Please find all lines in the data that hold the string "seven" and copy them.

Dataset entries:

-- Opening Marker --

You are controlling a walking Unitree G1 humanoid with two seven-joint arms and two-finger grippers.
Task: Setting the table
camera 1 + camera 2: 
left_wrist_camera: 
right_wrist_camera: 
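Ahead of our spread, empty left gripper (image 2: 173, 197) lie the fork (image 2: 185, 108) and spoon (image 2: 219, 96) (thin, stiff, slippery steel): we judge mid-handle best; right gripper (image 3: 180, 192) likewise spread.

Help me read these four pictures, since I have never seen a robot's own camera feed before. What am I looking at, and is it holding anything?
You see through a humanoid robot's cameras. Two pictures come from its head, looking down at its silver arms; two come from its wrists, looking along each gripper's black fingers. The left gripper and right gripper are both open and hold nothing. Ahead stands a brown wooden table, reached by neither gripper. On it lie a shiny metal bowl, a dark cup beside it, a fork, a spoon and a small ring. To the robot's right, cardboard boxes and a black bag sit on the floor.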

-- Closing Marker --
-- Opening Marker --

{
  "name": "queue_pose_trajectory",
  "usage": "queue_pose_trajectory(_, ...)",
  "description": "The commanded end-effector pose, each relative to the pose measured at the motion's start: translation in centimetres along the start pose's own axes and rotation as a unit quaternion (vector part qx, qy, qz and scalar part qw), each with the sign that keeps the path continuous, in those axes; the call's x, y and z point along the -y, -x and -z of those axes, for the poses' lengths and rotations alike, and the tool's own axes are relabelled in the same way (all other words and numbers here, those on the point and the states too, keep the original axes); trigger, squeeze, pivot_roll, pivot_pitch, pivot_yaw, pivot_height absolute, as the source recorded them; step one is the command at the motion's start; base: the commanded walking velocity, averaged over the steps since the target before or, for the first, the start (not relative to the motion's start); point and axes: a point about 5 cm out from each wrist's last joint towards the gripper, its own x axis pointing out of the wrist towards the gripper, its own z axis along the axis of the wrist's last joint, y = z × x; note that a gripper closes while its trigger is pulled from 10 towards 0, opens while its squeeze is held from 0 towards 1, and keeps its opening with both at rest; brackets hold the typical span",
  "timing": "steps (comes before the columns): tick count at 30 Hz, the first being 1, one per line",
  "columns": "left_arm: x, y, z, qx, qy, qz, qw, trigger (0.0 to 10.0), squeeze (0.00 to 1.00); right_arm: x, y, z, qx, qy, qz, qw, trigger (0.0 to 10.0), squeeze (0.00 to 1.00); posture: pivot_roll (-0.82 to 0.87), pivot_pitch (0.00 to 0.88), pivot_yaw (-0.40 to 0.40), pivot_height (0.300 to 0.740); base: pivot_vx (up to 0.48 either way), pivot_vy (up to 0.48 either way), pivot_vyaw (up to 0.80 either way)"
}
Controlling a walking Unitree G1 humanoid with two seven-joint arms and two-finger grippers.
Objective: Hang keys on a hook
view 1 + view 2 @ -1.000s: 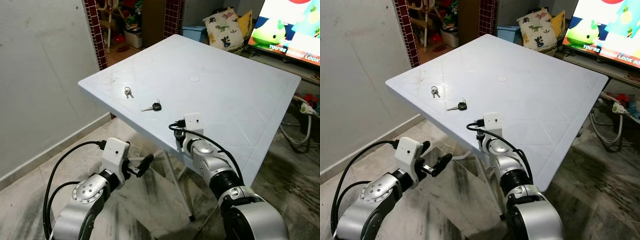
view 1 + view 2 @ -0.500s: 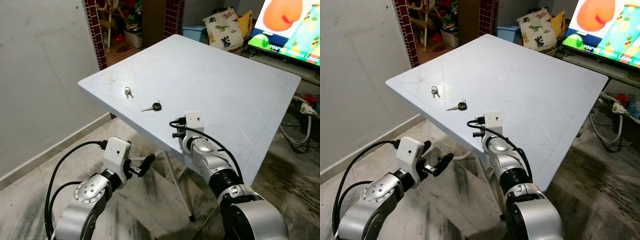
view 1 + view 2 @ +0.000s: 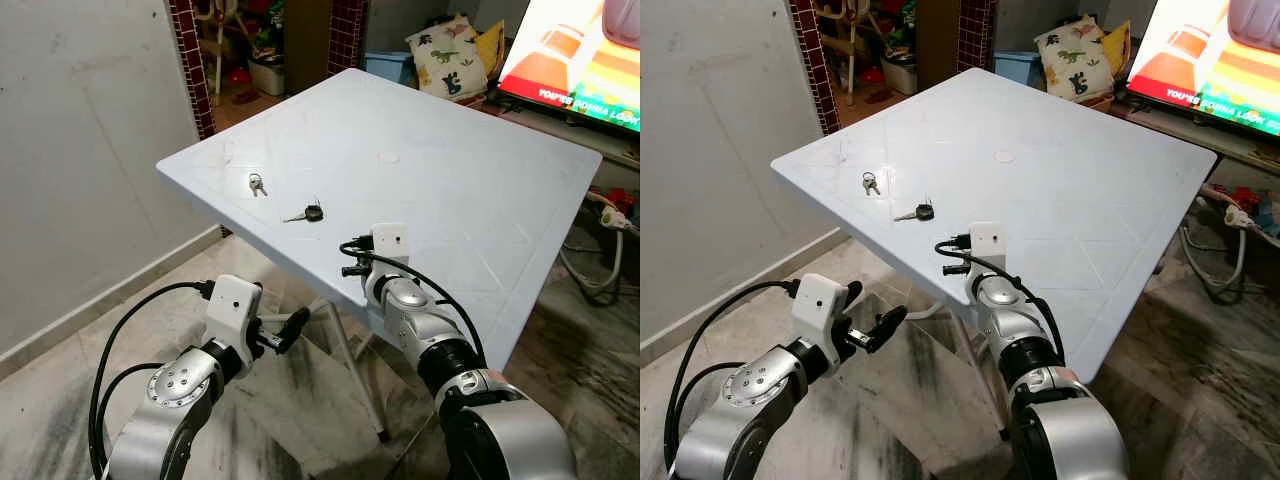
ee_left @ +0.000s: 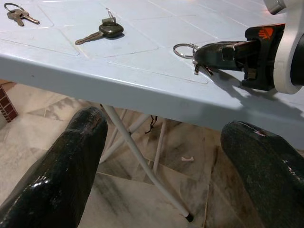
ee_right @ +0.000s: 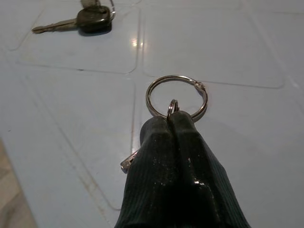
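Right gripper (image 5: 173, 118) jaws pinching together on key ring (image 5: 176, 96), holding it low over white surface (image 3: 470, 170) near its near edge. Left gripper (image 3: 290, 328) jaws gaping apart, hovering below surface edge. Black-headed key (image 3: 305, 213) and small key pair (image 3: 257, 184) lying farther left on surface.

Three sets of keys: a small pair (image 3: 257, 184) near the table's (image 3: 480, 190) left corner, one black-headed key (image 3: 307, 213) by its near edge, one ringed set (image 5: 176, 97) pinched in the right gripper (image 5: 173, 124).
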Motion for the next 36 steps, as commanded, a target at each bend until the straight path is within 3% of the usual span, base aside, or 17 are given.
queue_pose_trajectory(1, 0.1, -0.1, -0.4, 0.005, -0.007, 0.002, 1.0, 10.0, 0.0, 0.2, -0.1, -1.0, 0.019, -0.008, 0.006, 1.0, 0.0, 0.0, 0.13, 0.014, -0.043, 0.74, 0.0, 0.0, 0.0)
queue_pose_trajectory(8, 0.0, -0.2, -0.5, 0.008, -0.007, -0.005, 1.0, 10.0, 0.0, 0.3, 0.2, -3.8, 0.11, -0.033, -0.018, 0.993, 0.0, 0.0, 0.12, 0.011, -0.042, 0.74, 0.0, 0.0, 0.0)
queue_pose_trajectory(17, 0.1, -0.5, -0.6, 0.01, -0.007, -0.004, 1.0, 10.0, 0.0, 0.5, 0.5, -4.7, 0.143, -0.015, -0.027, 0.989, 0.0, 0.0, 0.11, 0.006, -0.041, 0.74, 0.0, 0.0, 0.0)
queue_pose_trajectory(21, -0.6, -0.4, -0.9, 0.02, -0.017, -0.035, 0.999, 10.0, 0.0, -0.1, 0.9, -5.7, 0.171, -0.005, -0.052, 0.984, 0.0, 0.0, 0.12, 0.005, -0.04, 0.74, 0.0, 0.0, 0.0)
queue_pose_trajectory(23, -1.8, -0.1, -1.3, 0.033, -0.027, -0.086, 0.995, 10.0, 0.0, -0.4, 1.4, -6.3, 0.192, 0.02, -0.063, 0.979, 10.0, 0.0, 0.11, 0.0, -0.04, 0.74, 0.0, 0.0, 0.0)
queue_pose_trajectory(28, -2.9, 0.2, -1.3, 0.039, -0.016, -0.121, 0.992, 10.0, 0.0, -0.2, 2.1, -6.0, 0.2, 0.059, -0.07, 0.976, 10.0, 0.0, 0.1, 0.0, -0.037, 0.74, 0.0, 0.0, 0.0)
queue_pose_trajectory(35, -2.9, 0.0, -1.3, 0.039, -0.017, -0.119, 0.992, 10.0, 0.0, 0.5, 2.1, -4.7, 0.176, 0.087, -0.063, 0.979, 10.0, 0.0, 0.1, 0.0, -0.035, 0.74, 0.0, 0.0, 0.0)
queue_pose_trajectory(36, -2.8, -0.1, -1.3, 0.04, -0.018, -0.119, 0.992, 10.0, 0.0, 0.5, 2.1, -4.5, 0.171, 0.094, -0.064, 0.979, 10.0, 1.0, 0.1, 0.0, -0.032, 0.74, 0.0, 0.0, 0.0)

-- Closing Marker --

__SOLUTION TO THIS TASK__
You are controlling a walking Unitree G1 humanoid with two seven-joint arms and two-finger grippers.
Controlling a walking Unitree G1 humanoid with two seven-joint arms and two-finger grippers.

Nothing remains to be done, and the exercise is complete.